Here are some "rules of thumb" to guide you through these innumerable (but not infinite) choices:

  1. Favor embedding unless there is a compelling reason not to
  2. Needing to access an object on its own is a compelling reason not to embed it
  3. Arrays should not grow without bound. If there are more than a couple of hundred documents on the "many" side, don't embed them; if there are more than a few thousand documents on the "many" side, don't use an array of ObjectID references. High-cardinality arrays are a compelling reason not to embed.
  4. Don't be afraid of application-level joins: if you index correctly and use the projection specifier then application-level joins are barely more expensive than server-side joins in a relational database.

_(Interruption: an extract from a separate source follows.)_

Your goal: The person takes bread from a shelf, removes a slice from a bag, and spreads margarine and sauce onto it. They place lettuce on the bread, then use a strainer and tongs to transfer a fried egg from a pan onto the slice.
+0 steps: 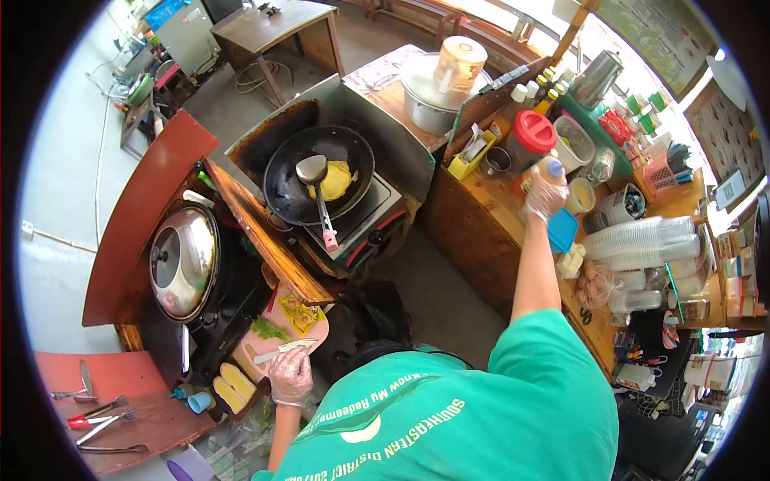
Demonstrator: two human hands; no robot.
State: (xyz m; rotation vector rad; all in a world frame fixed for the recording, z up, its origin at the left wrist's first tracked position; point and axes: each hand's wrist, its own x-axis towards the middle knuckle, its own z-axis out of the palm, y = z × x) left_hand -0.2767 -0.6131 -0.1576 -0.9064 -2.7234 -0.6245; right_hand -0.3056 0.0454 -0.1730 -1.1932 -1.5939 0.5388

  5. Consider the write/read ratio when denormalizing. A field that will mostly be read and only seldom updated is a good candidate for denormalization: if you denormalize a field that is updated frequently then the extra work of finding and updating all the instances is likely to overwhelm the savings that you get from denormalizing.
  6. As always with MongoDB, how you model your data depends – entirely – on your particular application's data access patterns. You want to structure your data to match the ways that your application queries and updates it.